See, Alabama produces a lot of peaches. Almost as many as our neighboring state that is so famous for the fruits. There had been so little rain, the peach crop was sure to be slim. Indeed, the trees produced fruit, but they were tiny, stunted things--nothing at all like the full-to-bursting, rich-fleshed, juicy peaches that we had come to expect. These were small, wrinkly, and pretty ugly. Despite the lower number of peaches, the prices actually plummeted; they looked so awful, no body wanted them. Demand was actually lower than the lowered supply.
It's a funny thing about fruit, though--especially fruits like peaches that usually have a lot of water content in them. The sugar content of the fruits, that tasty-tangy zing that makes your mouth water and your stomach rumble, is the same no matter how big the fruit actually gets.
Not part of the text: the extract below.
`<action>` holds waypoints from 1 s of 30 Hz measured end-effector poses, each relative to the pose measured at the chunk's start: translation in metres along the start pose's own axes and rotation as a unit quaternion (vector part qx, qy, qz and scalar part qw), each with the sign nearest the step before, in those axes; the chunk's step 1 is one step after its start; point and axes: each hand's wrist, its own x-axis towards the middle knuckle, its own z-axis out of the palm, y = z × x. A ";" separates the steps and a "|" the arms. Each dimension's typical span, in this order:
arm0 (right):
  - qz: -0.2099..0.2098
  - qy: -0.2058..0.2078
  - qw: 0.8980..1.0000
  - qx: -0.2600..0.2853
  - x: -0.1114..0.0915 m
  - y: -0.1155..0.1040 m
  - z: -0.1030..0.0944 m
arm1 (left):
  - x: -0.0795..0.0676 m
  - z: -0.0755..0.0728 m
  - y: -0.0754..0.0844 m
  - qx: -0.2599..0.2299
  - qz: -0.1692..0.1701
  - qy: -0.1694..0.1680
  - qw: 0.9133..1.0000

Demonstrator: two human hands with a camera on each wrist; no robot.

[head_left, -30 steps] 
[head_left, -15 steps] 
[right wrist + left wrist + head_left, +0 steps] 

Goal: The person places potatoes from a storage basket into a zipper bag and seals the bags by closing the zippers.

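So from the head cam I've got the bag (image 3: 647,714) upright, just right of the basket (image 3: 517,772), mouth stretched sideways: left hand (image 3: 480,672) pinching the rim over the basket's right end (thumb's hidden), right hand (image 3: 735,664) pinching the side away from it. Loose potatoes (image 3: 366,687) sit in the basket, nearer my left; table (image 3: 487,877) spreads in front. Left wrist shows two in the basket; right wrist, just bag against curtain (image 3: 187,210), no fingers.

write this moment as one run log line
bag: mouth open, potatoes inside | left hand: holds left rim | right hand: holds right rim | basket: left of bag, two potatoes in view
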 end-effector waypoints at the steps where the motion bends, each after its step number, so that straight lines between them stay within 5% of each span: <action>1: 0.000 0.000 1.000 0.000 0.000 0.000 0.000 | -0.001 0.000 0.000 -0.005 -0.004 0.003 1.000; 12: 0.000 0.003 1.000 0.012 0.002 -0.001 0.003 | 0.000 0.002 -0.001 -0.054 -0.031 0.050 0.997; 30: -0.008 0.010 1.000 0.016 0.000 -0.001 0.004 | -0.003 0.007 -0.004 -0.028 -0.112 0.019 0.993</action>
In years with a great amount of water and a bumper-crop, those huge, soft-ball size peaches had the same sugar content as these stunted little balls. In fact, the lack of water made the flavor of these unappealing peaches concentrated into a smaller area. They actually tasted really good. It took a heck of a lot of them to make a respectable homemade peach icecream that year, but, boy were they tasty.
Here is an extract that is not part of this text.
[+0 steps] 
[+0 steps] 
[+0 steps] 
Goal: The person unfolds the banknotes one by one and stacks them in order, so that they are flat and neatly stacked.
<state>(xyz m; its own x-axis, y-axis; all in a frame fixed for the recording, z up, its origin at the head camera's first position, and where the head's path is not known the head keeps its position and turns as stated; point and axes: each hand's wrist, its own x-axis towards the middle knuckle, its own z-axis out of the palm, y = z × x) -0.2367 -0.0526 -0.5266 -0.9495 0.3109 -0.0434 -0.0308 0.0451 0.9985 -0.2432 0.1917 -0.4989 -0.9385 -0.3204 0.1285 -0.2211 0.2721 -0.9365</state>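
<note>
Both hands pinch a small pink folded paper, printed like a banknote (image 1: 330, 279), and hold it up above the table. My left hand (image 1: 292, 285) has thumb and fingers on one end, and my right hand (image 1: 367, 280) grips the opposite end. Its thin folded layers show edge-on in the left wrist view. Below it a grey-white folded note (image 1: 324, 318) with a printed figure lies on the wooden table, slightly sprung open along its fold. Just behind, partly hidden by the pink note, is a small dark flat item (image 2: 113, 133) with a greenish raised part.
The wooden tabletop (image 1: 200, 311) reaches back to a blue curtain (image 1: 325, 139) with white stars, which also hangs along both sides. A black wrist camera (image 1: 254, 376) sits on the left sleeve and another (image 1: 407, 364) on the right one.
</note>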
Desert ecology forces you to look at the minimum. It imposes on you restrictions, limits what you can do, what can grow, how things grow. Really, our culture could learn a lot from the desert; we have this idea that growth without limits is what freedom is. The desert teaches you that learning to grow within even the most restricted limit is freedom...it is the freedom to live in way that is free from excesses that breed distraction.
Lately, I've been thinking of Great Lent as our yearly spiritual visit to the desert. Oh, I know that just by altering my diet according to the Lenten guidelines, attempting to follow the augmented prayer rule, and being more generous in alms for six or so weeks isn't going to turn me into St. Anthony the Great on Pascha--but there is something terribly valuable about the attempt at living with the limitations. Could it be that, freed from our water-fat (or, meat and cheese fat) distractions, something about our concepts of even food are concentrated more spiritually? Could it be that, like those ugly, wrinkly drought year peaches, a lifetime of Great Lent--the kind of life lived by those desert fathers and mothers in Scetis, and still lived by monastics everywhere--produces a person similiar in kind? Smaller, but richer. Poorer externally, more vibrant within.
Holy Father Anthony, and all the Saints of the desert, pray to God for us that we might also become this fruit.